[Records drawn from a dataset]
################

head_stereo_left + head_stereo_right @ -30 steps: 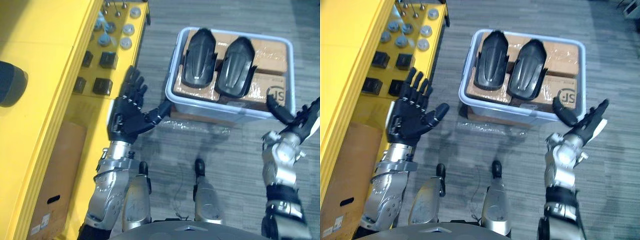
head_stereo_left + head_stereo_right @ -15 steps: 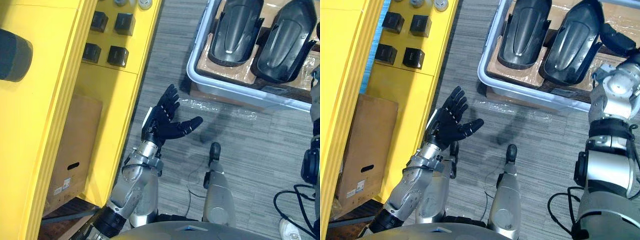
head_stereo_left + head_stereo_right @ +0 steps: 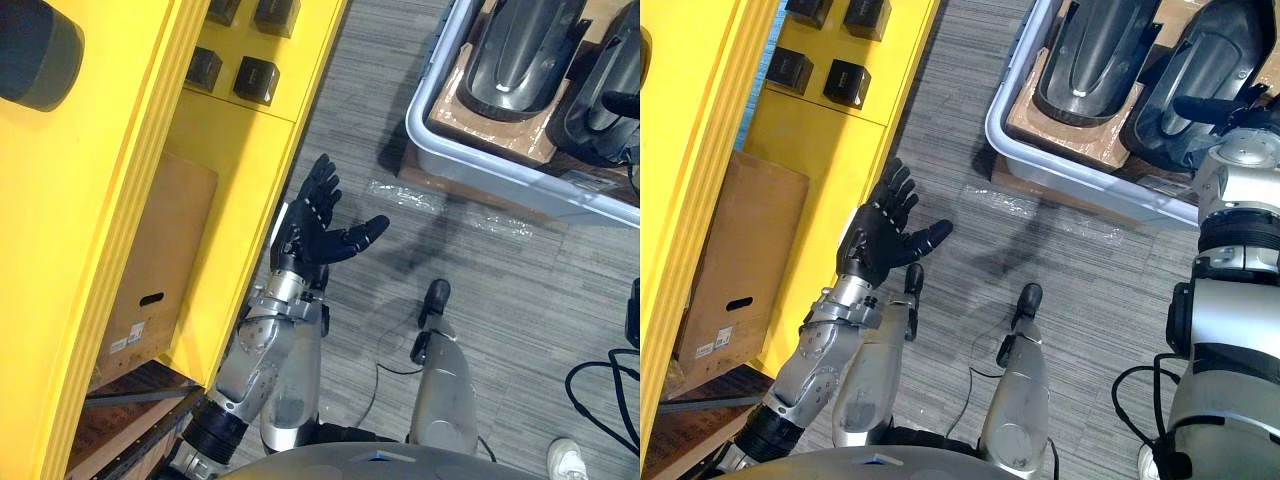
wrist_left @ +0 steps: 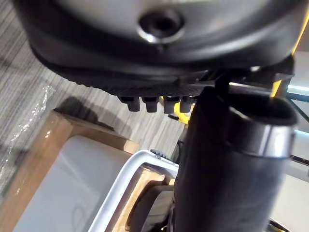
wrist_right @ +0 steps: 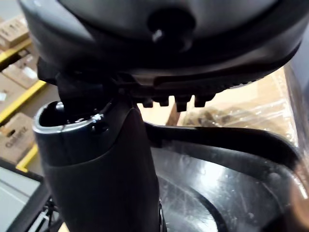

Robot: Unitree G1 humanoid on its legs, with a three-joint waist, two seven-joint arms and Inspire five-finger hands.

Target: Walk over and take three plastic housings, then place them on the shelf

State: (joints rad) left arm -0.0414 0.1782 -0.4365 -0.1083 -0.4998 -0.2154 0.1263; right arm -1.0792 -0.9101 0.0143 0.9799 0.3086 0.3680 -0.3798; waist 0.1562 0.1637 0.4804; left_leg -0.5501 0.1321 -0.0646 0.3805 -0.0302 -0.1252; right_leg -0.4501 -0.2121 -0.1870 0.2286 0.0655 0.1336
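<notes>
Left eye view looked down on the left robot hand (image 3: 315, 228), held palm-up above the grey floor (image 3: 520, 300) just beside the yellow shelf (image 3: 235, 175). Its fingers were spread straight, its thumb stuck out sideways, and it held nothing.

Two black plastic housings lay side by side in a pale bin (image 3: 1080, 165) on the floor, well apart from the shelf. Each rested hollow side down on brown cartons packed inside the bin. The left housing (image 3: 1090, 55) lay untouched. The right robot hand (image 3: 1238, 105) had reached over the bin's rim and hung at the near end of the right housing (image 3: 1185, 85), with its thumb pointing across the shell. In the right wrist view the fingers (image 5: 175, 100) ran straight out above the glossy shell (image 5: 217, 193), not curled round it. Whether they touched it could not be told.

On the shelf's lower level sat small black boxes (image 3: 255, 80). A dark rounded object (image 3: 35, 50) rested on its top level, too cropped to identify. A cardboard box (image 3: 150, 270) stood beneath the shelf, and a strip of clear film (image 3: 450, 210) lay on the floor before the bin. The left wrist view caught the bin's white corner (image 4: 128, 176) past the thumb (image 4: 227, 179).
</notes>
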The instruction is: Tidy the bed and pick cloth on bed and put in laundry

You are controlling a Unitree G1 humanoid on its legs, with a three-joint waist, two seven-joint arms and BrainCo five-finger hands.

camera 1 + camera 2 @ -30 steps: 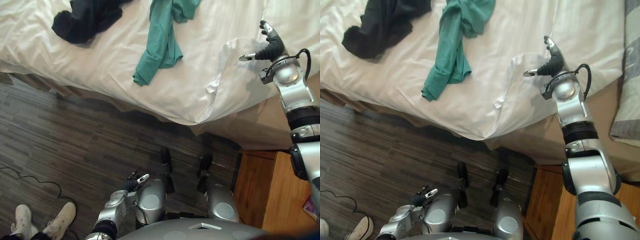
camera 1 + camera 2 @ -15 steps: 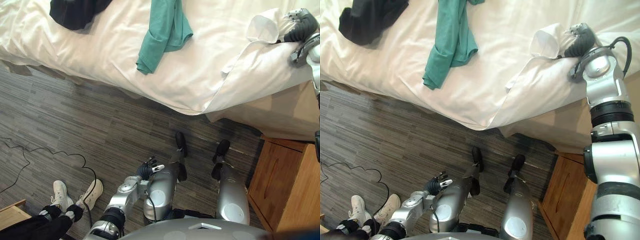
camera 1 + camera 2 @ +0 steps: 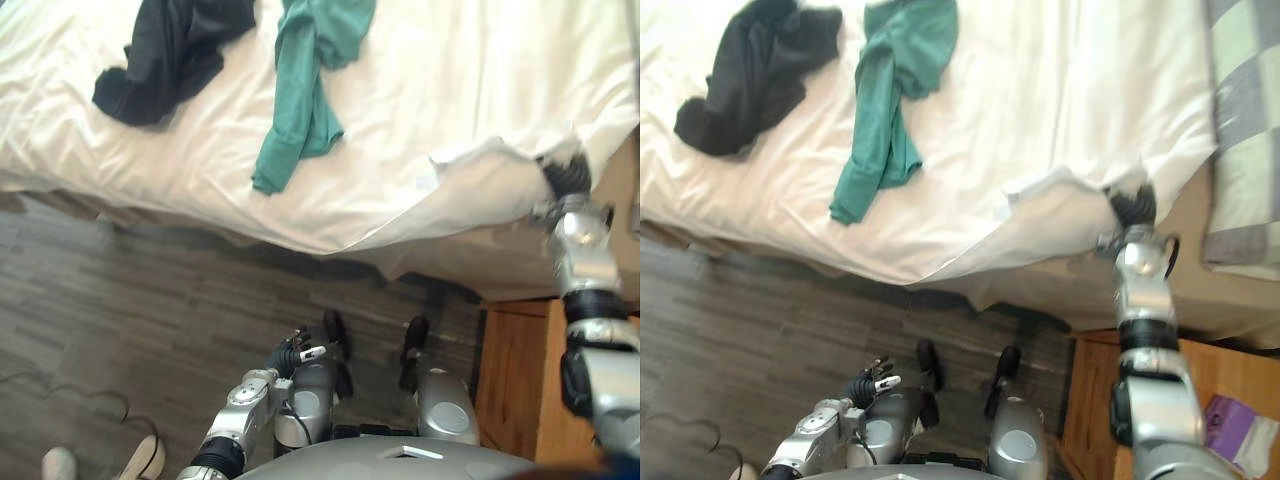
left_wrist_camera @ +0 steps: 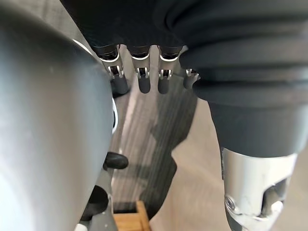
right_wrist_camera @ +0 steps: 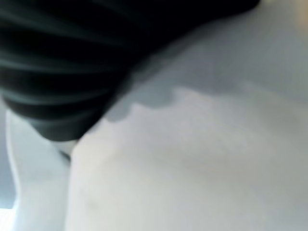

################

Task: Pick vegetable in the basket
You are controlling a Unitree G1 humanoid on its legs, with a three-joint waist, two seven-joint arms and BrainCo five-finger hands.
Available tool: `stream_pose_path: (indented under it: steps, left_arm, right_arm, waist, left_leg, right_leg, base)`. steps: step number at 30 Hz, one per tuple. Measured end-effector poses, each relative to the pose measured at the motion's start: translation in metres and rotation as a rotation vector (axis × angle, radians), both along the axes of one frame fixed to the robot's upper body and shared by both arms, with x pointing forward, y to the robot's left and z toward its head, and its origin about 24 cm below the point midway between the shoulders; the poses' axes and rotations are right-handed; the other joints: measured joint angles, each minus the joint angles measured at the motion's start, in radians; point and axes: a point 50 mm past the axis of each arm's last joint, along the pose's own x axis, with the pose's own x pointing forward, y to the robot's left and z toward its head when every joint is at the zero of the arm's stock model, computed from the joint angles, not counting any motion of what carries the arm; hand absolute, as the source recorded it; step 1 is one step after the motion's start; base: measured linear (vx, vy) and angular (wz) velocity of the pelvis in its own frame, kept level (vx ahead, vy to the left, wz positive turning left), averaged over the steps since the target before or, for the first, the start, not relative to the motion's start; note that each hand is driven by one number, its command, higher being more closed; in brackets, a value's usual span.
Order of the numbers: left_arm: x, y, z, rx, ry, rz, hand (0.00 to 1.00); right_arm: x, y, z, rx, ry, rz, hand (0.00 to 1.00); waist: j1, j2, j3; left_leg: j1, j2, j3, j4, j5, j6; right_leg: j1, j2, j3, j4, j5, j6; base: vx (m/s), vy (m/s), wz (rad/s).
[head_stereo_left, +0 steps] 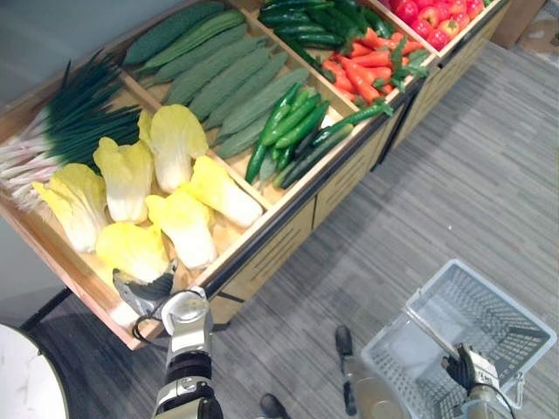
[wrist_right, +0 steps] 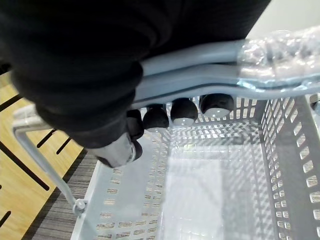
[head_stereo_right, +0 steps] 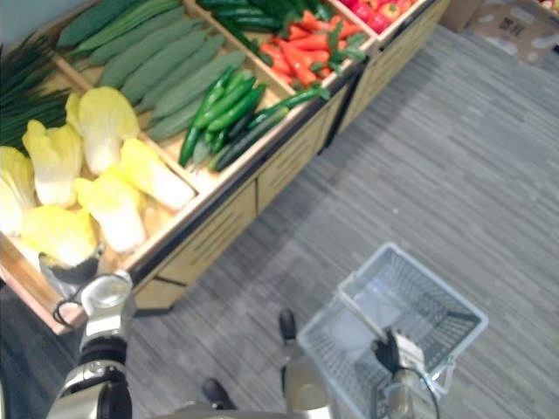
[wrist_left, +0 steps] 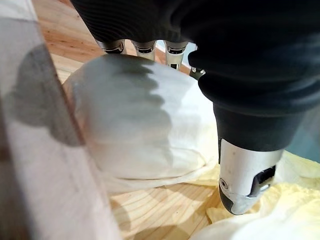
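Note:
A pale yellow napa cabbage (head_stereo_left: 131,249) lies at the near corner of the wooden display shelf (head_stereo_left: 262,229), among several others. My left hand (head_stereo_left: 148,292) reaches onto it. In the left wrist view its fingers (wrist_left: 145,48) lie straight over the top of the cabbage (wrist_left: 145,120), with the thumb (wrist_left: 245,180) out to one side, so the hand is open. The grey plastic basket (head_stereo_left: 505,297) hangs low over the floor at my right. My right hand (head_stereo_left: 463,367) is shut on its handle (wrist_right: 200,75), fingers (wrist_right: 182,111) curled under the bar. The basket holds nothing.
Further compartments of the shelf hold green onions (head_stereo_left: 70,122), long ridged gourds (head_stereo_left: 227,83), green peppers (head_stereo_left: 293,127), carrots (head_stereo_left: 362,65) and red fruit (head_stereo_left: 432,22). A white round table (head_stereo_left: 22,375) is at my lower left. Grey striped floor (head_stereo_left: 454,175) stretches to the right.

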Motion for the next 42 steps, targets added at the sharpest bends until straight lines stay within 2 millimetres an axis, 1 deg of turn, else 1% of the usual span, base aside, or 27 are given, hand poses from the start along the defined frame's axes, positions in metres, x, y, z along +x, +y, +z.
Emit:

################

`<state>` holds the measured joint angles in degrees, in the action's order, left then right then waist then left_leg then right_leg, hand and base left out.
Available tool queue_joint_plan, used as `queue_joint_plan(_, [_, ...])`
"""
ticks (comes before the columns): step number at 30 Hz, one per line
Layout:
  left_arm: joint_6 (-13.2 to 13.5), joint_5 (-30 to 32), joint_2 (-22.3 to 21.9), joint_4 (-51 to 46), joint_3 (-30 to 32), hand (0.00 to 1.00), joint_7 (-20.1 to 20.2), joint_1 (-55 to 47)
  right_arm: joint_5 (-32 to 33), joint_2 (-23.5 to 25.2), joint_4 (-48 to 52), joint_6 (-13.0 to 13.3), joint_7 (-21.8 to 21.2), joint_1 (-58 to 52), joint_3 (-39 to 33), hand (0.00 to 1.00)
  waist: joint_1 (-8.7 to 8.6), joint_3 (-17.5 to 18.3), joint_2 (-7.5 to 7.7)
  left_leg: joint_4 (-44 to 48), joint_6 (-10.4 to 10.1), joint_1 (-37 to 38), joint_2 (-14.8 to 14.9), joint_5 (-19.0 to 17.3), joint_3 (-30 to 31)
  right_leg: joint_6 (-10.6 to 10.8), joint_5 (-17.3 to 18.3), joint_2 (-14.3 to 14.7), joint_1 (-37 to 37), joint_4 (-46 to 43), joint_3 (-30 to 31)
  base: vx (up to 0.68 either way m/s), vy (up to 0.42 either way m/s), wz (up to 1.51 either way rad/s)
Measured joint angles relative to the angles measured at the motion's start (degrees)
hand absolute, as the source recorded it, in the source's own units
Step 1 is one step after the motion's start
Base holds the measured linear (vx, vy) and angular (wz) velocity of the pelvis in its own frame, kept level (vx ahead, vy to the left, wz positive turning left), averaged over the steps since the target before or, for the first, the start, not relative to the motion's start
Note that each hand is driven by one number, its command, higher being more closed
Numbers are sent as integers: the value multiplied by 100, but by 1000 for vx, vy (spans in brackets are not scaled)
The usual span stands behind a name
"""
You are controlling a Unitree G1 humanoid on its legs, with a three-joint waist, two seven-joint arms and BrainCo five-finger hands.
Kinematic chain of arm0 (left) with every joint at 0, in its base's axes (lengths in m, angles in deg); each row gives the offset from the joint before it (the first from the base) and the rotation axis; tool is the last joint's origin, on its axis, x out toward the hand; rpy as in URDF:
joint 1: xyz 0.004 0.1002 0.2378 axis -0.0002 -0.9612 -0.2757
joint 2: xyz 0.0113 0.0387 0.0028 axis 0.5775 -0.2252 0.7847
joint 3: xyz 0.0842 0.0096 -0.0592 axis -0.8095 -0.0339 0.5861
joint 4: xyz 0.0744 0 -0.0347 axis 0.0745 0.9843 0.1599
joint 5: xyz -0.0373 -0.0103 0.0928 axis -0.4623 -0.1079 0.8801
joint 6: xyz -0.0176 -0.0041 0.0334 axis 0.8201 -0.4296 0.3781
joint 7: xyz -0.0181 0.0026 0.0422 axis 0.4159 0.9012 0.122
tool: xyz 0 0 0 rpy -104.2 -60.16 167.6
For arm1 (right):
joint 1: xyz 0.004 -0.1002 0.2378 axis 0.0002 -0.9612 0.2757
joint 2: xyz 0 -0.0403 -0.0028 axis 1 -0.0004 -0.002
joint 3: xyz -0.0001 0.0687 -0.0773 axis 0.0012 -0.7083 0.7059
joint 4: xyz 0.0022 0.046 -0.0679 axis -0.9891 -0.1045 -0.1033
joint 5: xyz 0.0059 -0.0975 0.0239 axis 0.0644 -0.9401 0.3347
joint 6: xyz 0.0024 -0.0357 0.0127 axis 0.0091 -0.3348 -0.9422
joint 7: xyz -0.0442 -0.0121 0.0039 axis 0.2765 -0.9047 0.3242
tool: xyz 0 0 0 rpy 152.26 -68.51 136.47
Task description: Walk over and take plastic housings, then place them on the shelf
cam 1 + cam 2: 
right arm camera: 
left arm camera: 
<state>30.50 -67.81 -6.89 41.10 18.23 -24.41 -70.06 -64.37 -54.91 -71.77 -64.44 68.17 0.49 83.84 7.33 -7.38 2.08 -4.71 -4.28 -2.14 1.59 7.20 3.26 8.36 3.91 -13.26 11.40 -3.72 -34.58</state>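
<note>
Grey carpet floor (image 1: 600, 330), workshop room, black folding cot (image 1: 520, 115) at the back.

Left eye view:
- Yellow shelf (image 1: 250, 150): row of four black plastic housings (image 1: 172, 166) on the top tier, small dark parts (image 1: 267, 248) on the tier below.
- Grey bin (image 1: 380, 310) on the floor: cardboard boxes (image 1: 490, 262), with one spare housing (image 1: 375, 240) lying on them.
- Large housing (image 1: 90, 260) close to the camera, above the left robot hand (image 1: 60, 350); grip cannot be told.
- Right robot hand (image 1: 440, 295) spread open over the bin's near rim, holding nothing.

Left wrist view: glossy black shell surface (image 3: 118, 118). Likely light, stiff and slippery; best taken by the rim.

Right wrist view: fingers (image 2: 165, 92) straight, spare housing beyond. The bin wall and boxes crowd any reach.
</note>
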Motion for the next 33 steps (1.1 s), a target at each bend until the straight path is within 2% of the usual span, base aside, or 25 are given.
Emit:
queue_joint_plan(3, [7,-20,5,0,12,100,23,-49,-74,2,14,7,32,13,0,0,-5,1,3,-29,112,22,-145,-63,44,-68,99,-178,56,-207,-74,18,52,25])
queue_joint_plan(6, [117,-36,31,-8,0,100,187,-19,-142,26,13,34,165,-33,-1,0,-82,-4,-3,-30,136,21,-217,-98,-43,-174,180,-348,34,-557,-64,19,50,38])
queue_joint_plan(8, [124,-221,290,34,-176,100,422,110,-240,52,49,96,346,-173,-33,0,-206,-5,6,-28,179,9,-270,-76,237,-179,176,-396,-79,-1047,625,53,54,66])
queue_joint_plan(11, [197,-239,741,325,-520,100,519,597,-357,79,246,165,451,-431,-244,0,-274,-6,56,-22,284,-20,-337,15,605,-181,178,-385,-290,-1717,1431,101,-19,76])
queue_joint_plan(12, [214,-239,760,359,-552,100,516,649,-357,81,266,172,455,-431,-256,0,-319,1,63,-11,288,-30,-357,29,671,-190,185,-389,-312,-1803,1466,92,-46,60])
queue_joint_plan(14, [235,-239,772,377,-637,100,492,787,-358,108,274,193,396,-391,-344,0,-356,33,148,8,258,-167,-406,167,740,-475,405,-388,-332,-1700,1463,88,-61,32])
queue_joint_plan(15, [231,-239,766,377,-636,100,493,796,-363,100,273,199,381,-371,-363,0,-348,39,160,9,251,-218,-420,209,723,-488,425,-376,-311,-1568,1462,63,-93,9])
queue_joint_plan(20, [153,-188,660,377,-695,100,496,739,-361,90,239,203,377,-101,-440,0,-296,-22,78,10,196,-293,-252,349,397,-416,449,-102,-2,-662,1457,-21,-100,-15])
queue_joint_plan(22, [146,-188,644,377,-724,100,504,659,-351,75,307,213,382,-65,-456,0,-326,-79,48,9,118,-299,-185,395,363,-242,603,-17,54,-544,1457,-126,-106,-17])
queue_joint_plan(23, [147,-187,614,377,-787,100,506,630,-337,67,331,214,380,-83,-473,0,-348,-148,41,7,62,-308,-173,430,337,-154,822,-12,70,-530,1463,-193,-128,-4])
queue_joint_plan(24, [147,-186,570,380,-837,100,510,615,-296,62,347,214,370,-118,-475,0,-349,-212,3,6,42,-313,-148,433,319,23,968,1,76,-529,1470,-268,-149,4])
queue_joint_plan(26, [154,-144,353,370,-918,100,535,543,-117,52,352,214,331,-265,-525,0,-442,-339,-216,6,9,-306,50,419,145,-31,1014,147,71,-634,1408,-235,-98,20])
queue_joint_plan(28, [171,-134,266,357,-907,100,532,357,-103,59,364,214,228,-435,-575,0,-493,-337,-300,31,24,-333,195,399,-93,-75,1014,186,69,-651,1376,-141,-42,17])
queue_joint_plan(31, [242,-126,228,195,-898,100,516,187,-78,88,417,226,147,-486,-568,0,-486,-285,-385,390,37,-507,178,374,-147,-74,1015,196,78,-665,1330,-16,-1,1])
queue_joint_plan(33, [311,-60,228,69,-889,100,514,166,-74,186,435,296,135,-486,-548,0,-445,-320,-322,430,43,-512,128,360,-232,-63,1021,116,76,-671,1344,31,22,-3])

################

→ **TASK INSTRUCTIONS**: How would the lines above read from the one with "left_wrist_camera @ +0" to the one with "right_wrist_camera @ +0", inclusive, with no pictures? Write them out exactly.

→ **ANSWER**:
left_wrist_camera @ +0 steps: 
right_wrist_camera @ +0 steps: 

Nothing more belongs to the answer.